## Exercise objective
Reproduce exactly the line with "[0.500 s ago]" and every line that follows it below, up to and including the last one. Do not include pictures or anything else.

## Data excerpt
══════════
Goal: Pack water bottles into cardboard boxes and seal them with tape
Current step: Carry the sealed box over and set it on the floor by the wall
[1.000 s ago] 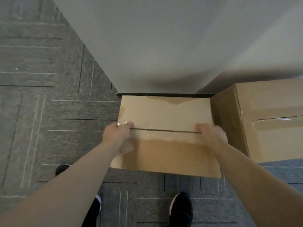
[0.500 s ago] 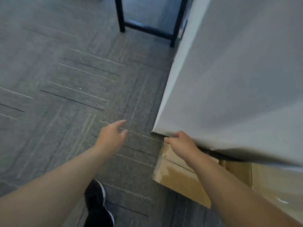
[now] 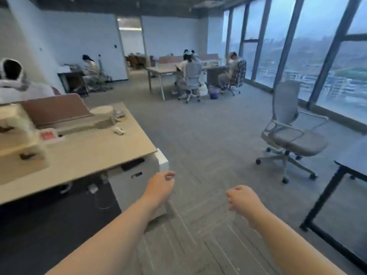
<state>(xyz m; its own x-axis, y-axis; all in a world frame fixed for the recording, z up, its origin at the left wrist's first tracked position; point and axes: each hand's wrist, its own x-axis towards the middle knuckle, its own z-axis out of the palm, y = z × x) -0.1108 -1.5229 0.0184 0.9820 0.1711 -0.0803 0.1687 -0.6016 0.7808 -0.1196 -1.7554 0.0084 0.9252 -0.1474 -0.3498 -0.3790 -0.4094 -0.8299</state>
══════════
## Answer section
[0.500 s ago] 
[now] 
<state>(xyz m; its own x-axis, y-axis; all in a world frame fixed for the recording, z up, its origin at the left wrist's first tracked position; point and axes: each hand's wrist, its own x-axis towards the middle knuckle, its own z-axis out of the palm, y = z × x) -0.1108 -1.5229 0.0184 0.9820 0.1711 -0.0803 0.1687 -0.6016 0.7808 -0.1196 -1.7554 0.0084 0.9252 -0.1474 -0.3498 -0.3790 -0.4094 -0.8299</state>

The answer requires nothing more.